Data:
--- START ---

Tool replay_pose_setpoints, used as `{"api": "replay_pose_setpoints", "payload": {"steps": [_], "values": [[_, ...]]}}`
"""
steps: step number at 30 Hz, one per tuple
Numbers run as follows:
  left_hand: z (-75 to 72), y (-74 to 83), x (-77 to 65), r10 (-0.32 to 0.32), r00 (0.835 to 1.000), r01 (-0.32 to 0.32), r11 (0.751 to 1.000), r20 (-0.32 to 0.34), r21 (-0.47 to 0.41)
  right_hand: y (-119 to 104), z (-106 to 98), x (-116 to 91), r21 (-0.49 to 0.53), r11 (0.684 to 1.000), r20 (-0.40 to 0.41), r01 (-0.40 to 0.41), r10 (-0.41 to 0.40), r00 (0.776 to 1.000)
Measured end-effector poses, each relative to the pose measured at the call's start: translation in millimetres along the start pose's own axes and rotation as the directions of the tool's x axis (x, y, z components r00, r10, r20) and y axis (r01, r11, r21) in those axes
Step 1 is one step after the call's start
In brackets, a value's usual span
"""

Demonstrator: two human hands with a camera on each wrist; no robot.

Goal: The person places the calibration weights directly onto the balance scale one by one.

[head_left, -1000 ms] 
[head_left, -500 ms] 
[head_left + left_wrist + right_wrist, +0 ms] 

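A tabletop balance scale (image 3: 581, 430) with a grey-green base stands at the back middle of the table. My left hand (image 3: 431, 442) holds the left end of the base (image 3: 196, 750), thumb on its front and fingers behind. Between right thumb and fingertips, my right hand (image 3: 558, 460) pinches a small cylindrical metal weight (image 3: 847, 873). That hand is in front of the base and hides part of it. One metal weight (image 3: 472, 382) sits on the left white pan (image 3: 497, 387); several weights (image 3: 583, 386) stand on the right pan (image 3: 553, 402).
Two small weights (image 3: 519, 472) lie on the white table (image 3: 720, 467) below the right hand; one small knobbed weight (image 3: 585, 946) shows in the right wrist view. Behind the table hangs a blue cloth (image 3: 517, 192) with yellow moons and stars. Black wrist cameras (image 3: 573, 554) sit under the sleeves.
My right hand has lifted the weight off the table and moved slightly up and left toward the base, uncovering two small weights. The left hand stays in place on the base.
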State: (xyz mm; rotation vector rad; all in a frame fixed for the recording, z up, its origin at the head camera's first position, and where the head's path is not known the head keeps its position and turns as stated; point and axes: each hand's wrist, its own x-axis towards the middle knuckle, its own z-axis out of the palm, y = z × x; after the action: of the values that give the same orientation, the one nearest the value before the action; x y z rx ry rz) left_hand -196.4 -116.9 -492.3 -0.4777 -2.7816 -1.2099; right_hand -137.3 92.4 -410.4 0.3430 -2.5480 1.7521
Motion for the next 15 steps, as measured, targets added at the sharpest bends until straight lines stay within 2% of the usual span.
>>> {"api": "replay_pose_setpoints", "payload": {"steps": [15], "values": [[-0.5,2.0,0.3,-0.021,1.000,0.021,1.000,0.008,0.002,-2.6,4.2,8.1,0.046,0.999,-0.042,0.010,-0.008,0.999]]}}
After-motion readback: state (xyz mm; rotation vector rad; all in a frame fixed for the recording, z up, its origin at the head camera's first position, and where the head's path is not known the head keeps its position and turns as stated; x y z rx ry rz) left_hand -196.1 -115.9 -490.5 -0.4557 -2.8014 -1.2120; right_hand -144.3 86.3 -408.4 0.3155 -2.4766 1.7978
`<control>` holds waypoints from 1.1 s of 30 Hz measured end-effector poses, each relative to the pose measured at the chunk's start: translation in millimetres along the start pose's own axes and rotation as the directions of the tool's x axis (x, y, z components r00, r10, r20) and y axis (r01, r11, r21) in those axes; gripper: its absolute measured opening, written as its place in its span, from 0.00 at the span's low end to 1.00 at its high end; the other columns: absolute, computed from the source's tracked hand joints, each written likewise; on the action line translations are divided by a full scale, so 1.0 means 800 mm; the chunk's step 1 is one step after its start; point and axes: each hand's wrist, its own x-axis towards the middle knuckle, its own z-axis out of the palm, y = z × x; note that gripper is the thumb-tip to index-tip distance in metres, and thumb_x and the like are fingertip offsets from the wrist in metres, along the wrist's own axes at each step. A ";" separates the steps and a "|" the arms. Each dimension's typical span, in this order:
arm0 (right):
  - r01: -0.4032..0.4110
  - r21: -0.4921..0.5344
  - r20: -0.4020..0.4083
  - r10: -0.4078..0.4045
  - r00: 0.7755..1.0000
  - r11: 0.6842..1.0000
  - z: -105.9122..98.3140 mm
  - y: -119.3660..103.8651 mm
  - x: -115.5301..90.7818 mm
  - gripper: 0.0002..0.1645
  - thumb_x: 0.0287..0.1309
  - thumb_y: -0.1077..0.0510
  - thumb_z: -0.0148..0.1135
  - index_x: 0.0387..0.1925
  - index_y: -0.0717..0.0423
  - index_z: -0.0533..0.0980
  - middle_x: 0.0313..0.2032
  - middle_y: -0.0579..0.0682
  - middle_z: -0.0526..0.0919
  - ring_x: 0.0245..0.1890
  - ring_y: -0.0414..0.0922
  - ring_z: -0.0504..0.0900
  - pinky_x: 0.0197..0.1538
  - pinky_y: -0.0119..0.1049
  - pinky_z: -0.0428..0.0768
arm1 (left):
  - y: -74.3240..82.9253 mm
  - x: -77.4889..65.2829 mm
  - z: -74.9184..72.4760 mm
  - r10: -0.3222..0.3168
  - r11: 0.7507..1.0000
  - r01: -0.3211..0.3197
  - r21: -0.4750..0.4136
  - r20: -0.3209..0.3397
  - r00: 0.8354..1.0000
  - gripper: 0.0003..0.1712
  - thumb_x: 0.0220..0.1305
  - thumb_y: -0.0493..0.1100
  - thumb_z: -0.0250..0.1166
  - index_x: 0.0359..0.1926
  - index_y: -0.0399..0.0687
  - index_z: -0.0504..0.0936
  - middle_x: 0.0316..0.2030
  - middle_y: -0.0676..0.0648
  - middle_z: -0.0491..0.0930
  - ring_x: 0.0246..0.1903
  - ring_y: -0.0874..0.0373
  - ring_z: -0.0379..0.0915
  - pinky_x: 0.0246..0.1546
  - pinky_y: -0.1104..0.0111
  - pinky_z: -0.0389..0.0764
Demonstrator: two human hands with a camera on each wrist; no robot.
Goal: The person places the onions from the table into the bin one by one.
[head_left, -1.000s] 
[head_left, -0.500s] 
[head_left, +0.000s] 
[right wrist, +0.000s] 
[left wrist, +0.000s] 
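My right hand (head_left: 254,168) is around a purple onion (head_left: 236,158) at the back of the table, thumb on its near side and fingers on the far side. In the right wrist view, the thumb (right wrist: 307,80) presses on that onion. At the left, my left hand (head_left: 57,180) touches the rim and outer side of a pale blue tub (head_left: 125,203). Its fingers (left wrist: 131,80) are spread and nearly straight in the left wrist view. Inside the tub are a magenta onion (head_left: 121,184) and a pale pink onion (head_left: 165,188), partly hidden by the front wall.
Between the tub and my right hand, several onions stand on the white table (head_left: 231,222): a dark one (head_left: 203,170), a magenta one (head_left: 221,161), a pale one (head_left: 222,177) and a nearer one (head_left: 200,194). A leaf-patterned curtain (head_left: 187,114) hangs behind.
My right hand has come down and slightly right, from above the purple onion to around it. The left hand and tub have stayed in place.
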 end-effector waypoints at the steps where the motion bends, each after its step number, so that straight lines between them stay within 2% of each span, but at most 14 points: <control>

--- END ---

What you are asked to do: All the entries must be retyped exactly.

Response for this exercise:
Tool replay_pose_setpoints, used as `{"api": "replay_pose_setpoints", "payload": {"steps": [_], "values": [[_, ...]]}}`
"""
steps: step number at 30 Hz, one per tuple
Numbers run as follows:
  left_hand: z (-75 to 72), y (-74 to 83), x (-77 to 65), r10 (-0.32 to 0.32), r00 (0.835 to 1.000), r01 (-0.32 to 0.32), r11 (0.751 to 1.000), r20 (-0.32 to 0.34), r21 (-0.47 to 0.41)
  right_hand: y (-119 to 104), z (-106 to 98), x (-116 to 91), r21 (-0.49 to 0.53), r11 (0.684 to 1.000), r20 (-0.40 to 0.41), r01 (-0.40 to 0.41), r10 (-0.41 to 0.40), r00 (0.776 to 1.000)
Measured end-effector poses, each relative to the pose measured at the call's start: translation in millimetres along the start pose's own axes and rotation as the directions of the tool's x axis (x, y, z components r00, r10, r20) and y axis (r01, r11, r21) in those axes
Step 1 is one step after the call's start
In brackets, a value's usual span
"""

Demonstrator: two human hands with a camera on each wrist; no robot.

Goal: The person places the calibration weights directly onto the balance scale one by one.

[head_left, -1000 ms] 
[head_left, -500 ms] 
[head_left + left_wrist + right_wrist, +0 ms] 

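A tabletop balance scale (image 3: 581, 430) with a grey-green base stands at the back middle of the table. My left hand (image 3: 431, 442) holds the left end of the base (image 3: 196, 750), thumb on its front and fingers behind. Between right thumb and fingertips, my right hand (image 3: 558, 460) pinches a small cylindrical metal weight (image 3: 847, 873). That hand is in front of the base and hides part of it. One metal weight (image 3: 472, 382) sits on the left white pan (image 3: 497, 387); several weights (image 3: 583, 386) stand on the right pan (image 3: 553, 402).
Two small weights (image 3: 519, 472) lie on the white table (image 3: 720, 467) below the right hand; one small knobbed weight (image 3: 585, 946) shows in the right wrist view. Behind the table hangs a blue cloth (image 3: 517, 192) with yellow moons and stars. Black wrist cameras (image 3: 573, 554) sit under the sleeves.
My right hand has lifted the weight off the table and moved slightly up and left toward the base, uncovering two small weights. The left hand stays in place on the base.
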State: (xyz mm; rotation vector rad; all in a frame fixed for the recording, z up, its origin at the head camera's first position, and where the head's path is not known the head keeps its position and turns as stated; point and axes: each hand's wrist, its own x-axis towards the middle knuckle, its own z-axis out of the palm, y = z × x; after the action: of the values that give the same orientation, the one nearest the value before the action; x y z rx ry rz) left_hand -196.4 -116.9 -492.3 -0.4777 -2.7816 -1.2099; right_hand -137.3 92.4 -410.4 0.3430 -2.5480 1.7521
Motion for the next 15 steps, as measured, targets added at the sharpest bends until straight lines stay within 2% of the usual span.
>>> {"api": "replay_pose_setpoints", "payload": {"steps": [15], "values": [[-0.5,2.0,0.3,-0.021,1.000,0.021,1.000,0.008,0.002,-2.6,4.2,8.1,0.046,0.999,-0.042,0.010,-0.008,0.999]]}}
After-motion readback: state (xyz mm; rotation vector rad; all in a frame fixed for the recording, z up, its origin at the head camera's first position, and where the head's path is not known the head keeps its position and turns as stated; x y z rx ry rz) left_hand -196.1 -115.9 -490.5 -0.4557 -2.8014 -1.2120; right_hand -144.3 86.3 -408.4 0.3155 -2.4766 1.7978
`<control>` holds waypoints from 1.1 s of 30 Hz measured end-effector poses, each relative to the pose measured at the chunk's start: translation in millimetres along the start pose's own axes and rotation as the directions of the tool's x axis (x, y, z components r00, r10, r20) and y axis (r01, r11, r21) in those axes; gripper: its absolute measured opening, written as its place in its span, from 0.00 at the span's low end to 1.00 at its high end; the other columns: absolute, computed from the source's tracked hand joints, each written likewise; on the action line translations are divided by a full scale, so 1.0 means 800 mm; the chunk's step 1 is one step after its start; point and axes: each hand's wrist, its own x-axis towards the middle knuckle, its own z-axis out of the palm, y = z × x; note that gripper is the thumb-tip to index-tip distance in metres, and thumb_x and the like are fingertip offsets from the wrist in metres, along the wrist's own axes at each step. A ";" separates the steps and a "|" the arms. Each dimension's typical span, in this order:
arm0 (right):
  - r01: -0.4032..0.4110
  - r21: -0.4921..0.5344
  - r20: -0.4020..0.4083
  - r10: -0.4078..0.4045
  - r00: 0.7755..1.0000
  - r11: 0.6842..1.0000
  - z: -105.9122..98.3140 mm
  - y: -119.3660..103.8651 mm
  - x: -115.5301..90.7818 mm
  - gripper: 0.0002..0.1645
  - thumb_x: 0.0287..0.1309
  - thumb_y: -0.1077..0.0510
  - thumb_z: -0.0148..0.1135
  - index_x: 0.0387..0.1925
  - index_y: -0.0717..0.0423
  - index_z: -0.0533..0.0980
  - middle_x: 0.0313..0.2032
  - middle_y: -0.0579..0.0682
  - middle_z: -0.0526..0.0919
  - ring_x: 0.0245..0.1890
  - ring_y: -0.0414..0.0922
  - ring_z: -0.0504..0.0900
  - pinky_x: 0.0197..0.1538
  - pinky_y: -0.0119..0.1049
  - pinky_z: -0.0428..0.0768
arm1 (left):
  - y: -74.3240..82.9253 mm
  - x: -77.4889..65.2829 mm
  - z: -74.9184..72.4760 mm
  - r10: -0.3222..0.3168
  - r11: 0.7507..1.0000
  - r01: -0.3211..0.3197
  - r21: -0.4750..0.4136
  - r20: -0.3209..0.3397
  - r00: 0.8354..1.0000
  - gripper: 0.0003..0.1712
  - thumb_x: 0.0220..0.1305
  - thumb_y: -0.0493..0.1100
  - thumb_z: -0.0250..0.1166
  - index_x: 0.0359..0.1926
  - index_y: -0.0399..0.0687
  - index_z: -0.0504..0.0936
  - middle_x: 0.0316..0.2030
  - middle_y: -0.0676..0.0648
  - middle_z: -0.0491..0.0930
  - ring_x: 0.0246..0.1903
  - ring_y: -0.0874..0.0373
  - ring_z: -0.0379..0.0915
  - pinky_x: 0.0246..0.1546
  - pinky_y: -0.1104..0.0111
  - pinky_z: -0.0389..0.0764
Demonstrator: two human hands with a camera on each wrist; no robot.
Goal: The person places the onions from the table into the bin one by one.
[head_left, -1.000s] 
[head_left, -0.500s] 
[head_left, +0.000s] 
[right wrist, +0.000s] 
[left wrist, +0.000s] 
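My right hand (head_left: 254,168) is around a purple onion (head_left: 236,158) at the back of the table, thumb on its near side and fingers on the far side. In the right wrist view, the thumb (right wrist: 307,80) presses on that onion. At the left, my left hand (head_left: 57,180) touches the rim and outer side of a pale blue tub (head_left: 125,203). Its fingers (left wrist: 131,80) are spread and nearly straight in the left wrist view. Inside the tub are a magenta onion (head_left: 121,184) and a pale pink onion (head_left: 165,188), partly hidden by the front wall.
Between the tub and my right hand, several onions stand on the white table (head_left: 231,222): a dark one (head_left: 203,170), a magenta one (head_left: 221,161), a pale one (head_left: 222,177) and a nearer one (head_left: 200,194). A leaf-patterned curtain (head_left: 187,114) hangs behind.
My right hand has come down and slightly right, from above the purple onion to around it. The left hand and tub have stayed in place.
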 end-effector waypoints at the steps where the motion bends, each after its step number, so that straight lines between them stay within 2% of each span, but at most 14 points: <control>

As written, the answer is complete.